第75章 反对程见微 (第1/3页)
五月十一,方既明先把一把木尺压在案上。
不是量纸。
谁答到动机、功劳与后来补救,他便用尺盖住那一行。
“今日先问知道什么、决定什么、谁承担。”
他的声音不高,尾音略哑。问第一句以前,他把六张预拟问目全部翻到背面,只留下最上面一张空纸。
“为何不用拟好的?”主录问。
“听见答案再决定下一问。否则我只是在让她走进我已经写完的结论。”
这不意味着他没有结论。只是他愿意把自己如何走到那里也留给众人看。
程见微坐在被问席。
她面前没有旁页。
只能答,不能一边听一边替问题改栏。
昨日浅灰袍下摆那片蓝污已经洗过,仍留一层很淡的影。她带了自己的纸笔,按回签只记方既明问了什么,不记“应当怎样问”。第一行落笔时,笔锋仍习惯性往右让出一格,像在等一个不会再由她安排的异议人。
***
第一张记录来自废油坊。
没有女人姓名、现住处与完整遭遇。
只剩她当时允许带走的一句话:单项不含姓名的记录,经由共同编号、领取时辰、地点与关系凭据拼接,仍可反推出本人。
方既明问:“你何时看见?”
“四月十六日。”
“此后是否仍认为,不公开姓名便足以匿名?”
“不认为。”
“你改了什么?”
“外榜与柜口不使用同一稳定编号,不公开精确领取时点;核验分持,住址、关系和债项不落入一张总表。”
“保留了什么?”
“公开争议类别、组织有效规模、退出变化、回签状态、紧急用途的必要记录。

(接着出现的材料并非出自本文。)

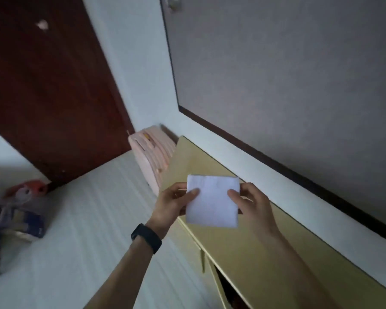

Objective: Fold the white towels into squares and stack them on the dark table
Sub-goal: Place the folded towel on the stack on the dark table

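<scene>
Now: left hand (173,202) and right hand (253,205) pinch folded white towel (213,200) by its sides, aloft over yellow cabinet top (265,253) | pink folded item (153,152) just beyond | bags (20,219) on floor, well apart

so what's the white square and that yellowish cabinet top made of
White square: looks like soft cloth, matte, faintly textured, edges slightly limp; blur leaves paper possible. Cabinet top: probably laminate or painted board, smooth pale yellow with a slight sheen and crisp straight edge.

Both hands — left hand (174,202), right hand (252,205) — pinched a folded white towel (213,200) by its sides. It hung above a yellowish cabinet top (265,248).
</scene>
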`<action>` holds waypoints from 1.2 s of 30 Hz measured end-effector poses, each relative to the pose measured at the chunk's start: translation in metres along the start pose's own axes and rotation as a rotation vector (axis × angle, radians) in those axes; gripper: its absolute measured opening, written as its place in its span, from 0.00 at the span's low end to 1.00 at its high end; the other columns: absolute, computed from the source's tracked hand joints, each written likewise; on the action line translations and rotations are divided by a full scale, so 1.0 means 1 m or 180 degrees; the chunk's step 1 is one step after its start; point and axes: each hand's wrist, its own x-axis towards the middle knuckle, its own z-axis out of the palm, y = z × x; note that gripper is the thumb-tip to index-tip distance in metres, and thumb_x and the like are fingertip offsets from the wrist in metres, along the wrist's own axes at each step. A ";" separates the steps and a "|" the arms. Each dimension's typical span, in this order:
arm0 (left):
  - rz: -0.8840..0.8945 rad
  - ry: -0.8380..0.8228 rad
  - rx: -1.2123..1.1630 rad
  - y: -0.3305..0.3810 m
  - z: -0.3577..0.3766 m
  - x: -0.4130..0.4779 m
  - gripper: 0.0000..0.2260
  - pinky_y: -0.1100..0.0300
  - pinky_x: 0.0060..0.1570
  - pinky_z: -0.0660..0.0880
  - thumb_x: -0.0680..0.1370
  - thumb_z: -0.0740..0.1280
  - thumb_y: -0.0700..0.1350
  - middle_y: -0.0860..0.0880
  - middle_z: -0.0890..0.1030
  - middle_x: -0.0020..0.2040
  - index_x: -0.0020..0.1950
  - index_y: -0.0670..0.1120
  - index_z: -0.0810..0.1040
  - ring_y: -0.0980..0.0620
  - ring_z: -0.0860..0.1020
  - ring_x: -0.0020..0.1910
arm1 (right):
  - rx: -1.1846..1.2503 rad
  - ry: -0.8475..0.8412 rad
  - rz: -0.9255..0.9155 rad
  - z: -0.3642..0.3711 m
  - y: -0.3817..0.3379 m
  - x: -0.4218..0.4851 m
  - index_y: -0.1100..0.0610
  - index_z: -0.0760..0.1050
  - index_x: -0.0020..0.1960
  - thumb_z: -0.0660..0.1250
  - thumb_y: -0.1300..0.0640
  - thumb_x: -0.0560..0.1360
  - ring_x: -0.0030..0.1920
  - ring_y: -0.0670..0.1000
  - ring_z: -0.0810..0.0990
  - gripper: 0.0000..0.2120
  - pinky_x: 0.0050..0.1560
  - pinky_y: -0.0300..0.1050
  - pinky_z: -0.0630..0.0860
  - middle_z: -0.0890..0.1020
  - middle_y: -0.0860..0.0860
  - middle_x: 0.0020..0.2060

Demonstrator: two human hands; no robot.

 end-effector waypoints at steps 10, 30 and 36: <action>0.0300 0.1797 -0.0472 0.027 -0.318 -0.194 0.11 0.54 0.39 0.79 0.76 0.73 0.47 0.44 0.85 0.49 0.55 0.43 0.80 0.46 0.83 0.42 | 0.0396 -0.2374 -0.0120 0.327 -0.130 -0.096 0.48 0.78 0.58 0.73 0.61 0.74 0.49 0.55 0.85 0.16 0.40 0.49 0.80 0.85 0.52 0.49; 0.0226 0.3903 -0.0763 -0.045 -0.812 -0.502 0.12 0.52 0.43 0.82 0.75 0.73 0.40 0.41 0.85 0.53 0.58 0.41 0.80 0.45 0.84 0.46 | 0.0204 -0.4451 -0.0183 0.918 -0.205 -0.364 0.50 0.80 0.54 0.74 0.62 0.72 0.45 0.55 0.85 0.13 0.38 0.49 0.80 0.85 0.54 0.47; 0.0326 0.4421 -0.0821 -0.035 -0.946 -0.525 0.12 0.52 0.43 0.82 0.75 0.74 0.41 0.41 0.84 0.53 0.58 0.43 0.81 0.45 0.84 0.47 | 0.0230 -0.4972 -0.0286 1.077 -0.248 -0.388 0.50 0.79 0.56 0.74 0.62 0.73 0.48 0.55 0.85 0.14 0.42 0.53 0.83 0.85 0.53 0.48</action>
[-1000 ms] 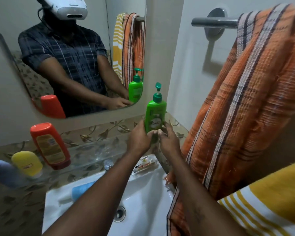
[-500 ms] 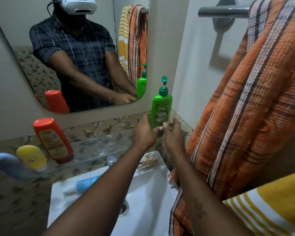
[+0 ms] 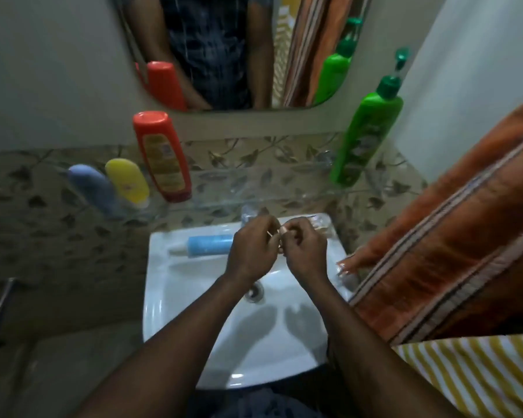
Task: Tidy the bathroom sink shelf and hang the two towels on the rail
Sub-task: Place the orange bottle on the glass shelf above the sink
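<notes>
Left hand [image 3: 249,251] and right hand [image 3: 307,254] curled together over sink [image 3: 151,297], contents unclear; risk of hasty reach knocking tube [image 3: 209,245] off back rim.

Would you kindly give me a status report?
Left hand and right hand curled together above sink, grip unclear. Green pump bottle standing on shelf. Blue tube lying on sink rim.

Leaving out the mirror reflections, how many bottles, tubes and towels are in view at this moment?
Bottles: 4 (red bottle, yellow bottle, blue bottle, green pump bottle)
Tubes: 1 (light blue tube)
Towels: 2 (orange towel, yellow striped towel)
Total: 7
</notes>
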### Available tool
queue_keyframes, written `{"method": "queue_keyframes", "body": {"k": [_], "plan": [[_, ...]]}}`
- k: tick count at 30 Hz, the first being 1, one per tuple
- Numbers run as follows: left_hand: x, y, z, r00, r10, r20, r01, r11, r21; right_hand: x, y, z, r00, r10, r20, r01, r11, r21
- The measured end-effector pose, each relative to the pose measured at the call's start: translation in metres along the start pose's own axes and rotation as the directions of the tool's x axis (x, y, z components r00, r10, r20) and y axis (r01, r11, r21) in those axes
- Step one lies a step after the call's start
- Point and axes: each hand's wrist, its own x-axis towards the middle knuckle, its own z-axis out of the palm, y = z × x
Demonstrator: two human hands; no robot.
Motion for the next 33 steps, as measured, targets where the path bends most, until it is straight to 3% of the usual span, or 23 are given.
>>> {"method": "queue_keyframes", "body": {"k": [3,5,8,11,15,20,26,30,33], "plan": [[-0.02,-0.043,-0.016,0.99,-0.136,0.035,0.133,0.988,0.079,-0.013,0.009,0.038,0.965,0.049,0.259,-0.038,0.998,-0.044],[-0.025,-0.068,-0.027,0.955,-0.294,0.03,0.288,0.949,0.132,-0.014,0.014,0.065,0.913,0.079,0.401,-0.014,0.987,-0.163],[-0.027,-0.102,-0.042,0.853,-0.522,-0.025,0.518,0.838,0.175,-0.007,0.012,0.107,0.843,0.039,0.537,0.188,0.913,-0.361],[-0.029,-0.125,-0.05,0.763,-0.647,-0.001,0.629,0.742,0.231,0.004,0.014,0.148,0.762,-0.004,0.647,0.425,0.757,-0.496],[-0.028,-0.147,-0.051,0.69,-0.722,0.043,0.708,0.687,0.168,0.022,0.014,0.189,0.723,0.029,0.691,0.58,0.519,-0.628],[-0.025,-0.159,-0.048,0.637,-0.767,0.077,0.761,0.641,0.098,0.033,0.013,0.21,0.772,0.052,0.634,0.562,0.409,-0.719],[-0.033,-0.153,-0.046,0.644,-0.756,0.12,0.76,0.65,0.011,0.01,0.026,0.198,0.812,0.062,0.58,0.46,0.545,-0.701],[-0.045,-0.131,-0.048,0.676,-0.734,0.06,0.725,0.649,-0.232,-0.015,0.02,0.163,0.853,0.027,0.521,0.308,0.78,-0.545],[-0.059,-0.098,-0.044,0.738,-0.674,0.025,0.647,0.697,-0.31,-0.034,0.01,0.129,0.883,0.008,0.47,0.179,0.919,-0.352]]}}
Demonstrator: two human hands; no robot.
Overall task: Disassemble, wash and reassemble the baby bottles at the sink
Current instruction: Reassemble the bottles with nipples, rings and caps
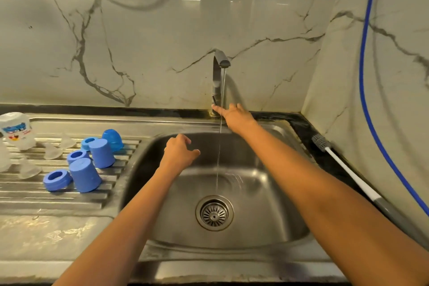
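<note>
Hands: your right hand [234, 115] reaches forward, fingers straight, a fingertip on the tap lever [214, 100], water running | your left hand [180, 151] hangs loosely curled over the sink [267, 216], holding nothing | Parts: blue caps [84, 177], collars [56, 179], clear nipples [52, 151] and a printed bottle [16, 130] stand on the bench left of your left hand, the nearer one | Next, probably: reach left.

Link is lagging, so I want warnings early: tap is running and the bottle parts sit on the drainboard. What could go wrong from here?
The right hand reaches the tap lever; an over-push could turn the thin stream into splash. The blue caps stand close to the basin edge, so the left hand might knock one in. The clear teats are easy to overlook.
</note>
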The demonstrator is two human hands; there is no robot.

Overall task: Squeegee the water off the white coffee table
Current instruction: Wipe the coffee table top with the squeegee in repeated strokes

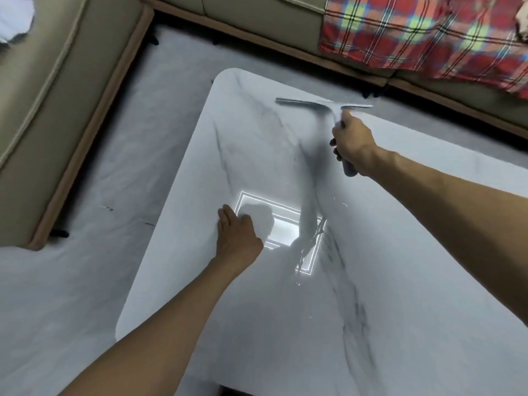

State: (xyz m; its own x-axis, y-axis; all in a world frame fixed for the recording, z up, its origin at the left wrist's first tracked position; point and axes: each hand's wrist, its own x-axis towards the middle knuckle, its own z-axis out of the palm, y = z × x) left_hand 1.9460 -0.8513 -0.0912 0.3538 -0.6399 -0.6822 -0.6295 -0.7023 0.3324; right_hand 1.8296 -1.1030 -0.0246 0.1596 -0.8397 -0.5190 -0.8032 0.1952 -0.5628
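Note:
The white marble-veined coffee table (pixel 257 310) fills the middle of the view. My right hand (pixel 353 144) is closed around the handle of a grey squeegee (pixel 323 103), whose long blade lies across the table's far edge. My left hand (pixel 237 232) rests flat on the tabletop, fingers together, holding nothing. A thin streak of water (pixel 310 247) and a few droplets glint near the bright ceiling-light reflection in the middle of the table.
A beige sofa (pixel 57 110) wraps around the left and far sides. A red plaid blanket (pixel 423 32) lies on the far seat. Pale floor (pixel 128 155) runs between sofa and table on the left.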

”
木尺没有动。
这才是第一项答案。
***
方既明把公开减数板放到案上。
“为什么保留逐笔增减?”
“债主共同体按有效授权议价。成员要知道公主府有没有把沉默者、退出者继续算进规模,票号也要知道报价依据。”
“能否只由独立复核人看当时人数,对外延迟证明?”
“能。会降低当日价格,成员也不能立刻核公主府是否虚报。”
“你何时采用?”
“退出者被猜以后。”
“以前为什么没有?”
程见微停了一会儿。
“我把公开人数看成监督组织的必要数字,没有先把变化时点与街上可见的人合看。”
“废油坊以后,你已经知道时点能成为名字。”
“知道。”
“为何仍分开看?”
“因为我在处理另一项具体风险:组织拿沉默与退出凑数。”
“所以每解决一个已出现的问题,便把新添的一栏当成只为这一件事而设?”
“是。”
她没有说自己不可能预见所有伤害。
那是真的。
也没有回答为什么已经知道可以拼接以后,仍没有设一张合并识人风险页。
方既明又问:“废油坊女人允许你带走什么?”
“拼接方法。”
“不允许什么?”
“不允许写她被谁找到、现做什么、住在哪里。”
“你尊重了吗?”
“尊重了。”
“因此你手里没有一份完整故事,提醒后来每一名经手人风险如何落到人身上?”
“是。”
“你有没有申请由不看她故事的人,专门拿那句方法复核以后新增的每一个公开记项?”
“没有。”
“为什么?”
“每日都有正在等药、等住处、等异议期限的人。我把复核放在每个新办法当场,由当时参与者互相反对,没有另停一日把后来新添的各栏合起来查。”
“另停一日会伤人?”
“可能。”
“不另停呢?”
“现在也已经伤人。”
旁听席有人吸了一口气。程见微听见,却没有抬头找是谁。过去站在主位,她会先确认那声响是不是有人要提出异议;今日那不是她能开启的口子。
她没有把紧急写成免责。
方既明也没有假装所有制度都可以等到没有风险再启用。
他只在记录上写:时间压力真实;未设置独立累计复核亦真实。